## Dataset content
--

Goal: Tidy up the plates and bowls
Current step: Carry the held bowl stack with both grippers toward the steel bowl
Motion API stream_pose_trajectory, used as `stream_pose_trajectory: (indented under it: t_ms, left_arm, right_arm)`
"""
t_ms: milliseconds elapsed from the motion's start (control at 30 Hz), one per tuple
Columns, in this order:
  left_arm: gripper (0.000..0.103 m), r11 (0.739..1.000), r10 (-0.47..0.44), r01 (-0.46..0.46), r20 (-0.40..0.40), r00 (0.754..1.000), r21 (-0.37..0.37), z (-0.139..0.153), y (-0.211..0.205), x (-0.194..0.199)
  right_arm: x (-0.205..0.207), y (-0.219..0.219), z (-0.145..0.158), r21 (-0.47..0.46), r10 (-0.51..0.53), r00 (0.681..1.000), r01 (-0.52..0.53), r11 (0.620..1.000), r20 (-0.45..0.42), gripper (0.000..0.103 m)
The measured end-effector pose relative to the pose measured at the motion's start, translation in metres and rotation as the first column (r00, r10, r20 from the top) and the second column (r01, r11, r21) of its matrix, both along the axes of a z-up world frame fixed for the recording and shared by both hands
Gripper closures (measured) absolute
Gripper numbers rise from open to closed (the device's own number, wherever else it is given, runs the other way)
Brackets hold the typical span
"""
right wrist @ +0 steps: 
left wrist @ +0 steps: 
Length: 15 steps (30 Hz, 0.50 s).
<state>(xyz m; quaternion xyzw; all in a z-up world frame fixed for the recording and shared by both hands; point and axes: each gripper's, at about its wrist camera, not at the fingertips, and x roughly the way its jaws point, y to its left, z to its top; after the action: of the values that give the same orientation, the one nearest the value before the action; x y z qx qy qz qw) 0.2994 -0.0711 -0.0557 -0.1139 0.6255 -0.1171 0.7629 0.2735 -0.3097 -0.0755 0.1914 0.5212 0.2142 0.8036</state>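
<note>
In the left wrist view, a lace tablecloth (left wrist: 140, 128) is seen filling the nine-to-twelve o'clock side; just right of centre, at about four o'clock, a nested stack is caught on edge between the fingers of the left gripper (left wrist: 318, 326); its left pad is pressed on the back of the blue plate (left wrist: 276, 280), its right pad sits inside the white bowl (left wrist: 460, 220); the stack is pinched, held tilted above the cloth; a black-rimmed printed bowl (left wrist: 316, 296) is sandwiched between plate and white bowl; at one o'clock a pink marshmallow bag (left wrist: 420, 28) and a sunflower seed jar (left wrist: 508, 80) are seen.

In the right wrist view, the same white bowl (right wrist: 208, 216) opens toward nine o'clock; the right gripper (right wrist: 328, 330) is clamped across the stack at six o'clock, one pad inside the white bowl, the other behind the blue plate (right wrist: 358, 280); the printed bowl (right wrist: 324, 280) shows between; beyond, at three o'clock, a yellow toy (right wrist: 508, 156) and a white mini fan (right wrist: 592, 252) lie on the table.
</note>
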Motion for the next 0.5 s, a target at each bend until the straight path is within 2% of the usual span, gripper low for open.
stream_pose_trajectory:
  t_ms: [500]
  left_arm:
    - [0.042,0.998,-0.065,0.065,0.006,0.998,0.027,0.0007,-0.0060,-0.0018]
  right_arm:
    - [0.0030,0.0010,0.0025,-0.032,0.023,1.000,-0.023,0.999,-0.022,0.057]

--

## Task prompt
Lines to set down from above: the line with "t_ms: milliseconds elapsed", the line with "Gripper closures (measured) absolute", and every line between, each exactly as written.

## Exercise result
t_ms: milliseconds elapsed from the motion's start (control at 30 Hz), one per tuple
Columns, in this order:
  left_arm: gripper (0.000..0.103 m), r11 (0.739..1.000), r10 (-0.47..0.44), r01 (-0.46..0.46), r20 (-0.40..0.40), r00 (0.754..1.000), r21 (-0.37..0.37), z (-0.139..0.153), y (-0.211..0.205), x (-0.194..0.199)
  right_arm: x (-0.205..0.207), y (-0.219..0.219), z (-0.145..0.158), r21 (-0.47..0.46), r10 (-0.51..0.53), r00 (0.681..1.000), r01 (-0.52..0.53), r11 (0.620..1.000), r20 (-0.45..0.42), gripper (0.000..0.103 m)
The measured end-effector pose relative to the pose measured at the motion's start, translation in metres and rotation as the first column (r00, r10, r20 from the top) and the second column (r01, r11, r21) of its matrix, both along the axes of a z-up world frame fixed for the recording and shared by both hands
Gripper closures (measured) absolute

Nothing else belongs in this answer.